*ABOUT THIS EXERCISE*:
Give back the full listing, character for character, with no pictures.

**** COLLECTED DATA ****

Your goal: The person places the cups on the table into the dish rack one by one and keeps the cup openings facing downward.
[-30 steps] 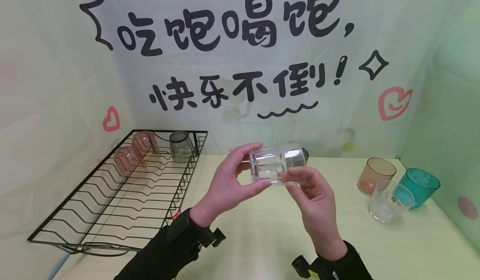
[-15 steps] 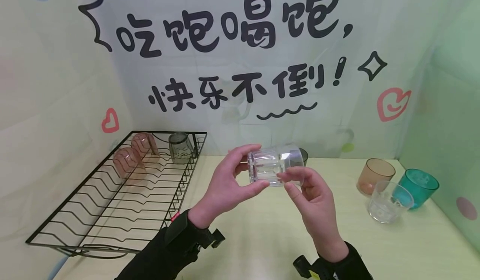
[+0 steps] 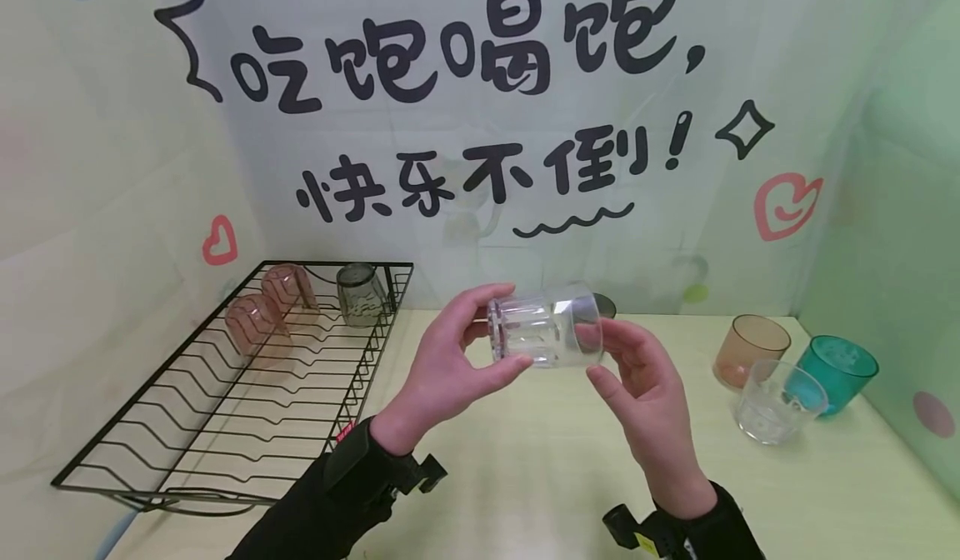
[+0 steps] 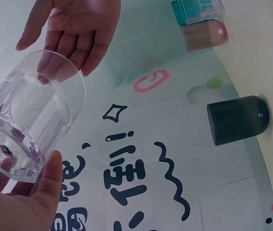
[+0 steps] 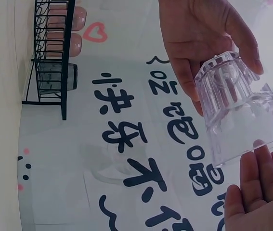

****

*SOLVED PROBLEM*:
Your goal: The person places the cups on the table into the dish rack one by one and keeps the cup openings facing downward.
[-30 steps] 
[-15 steps] 
[+0 steps] 
[+0 steps] 
[+0 steps] 

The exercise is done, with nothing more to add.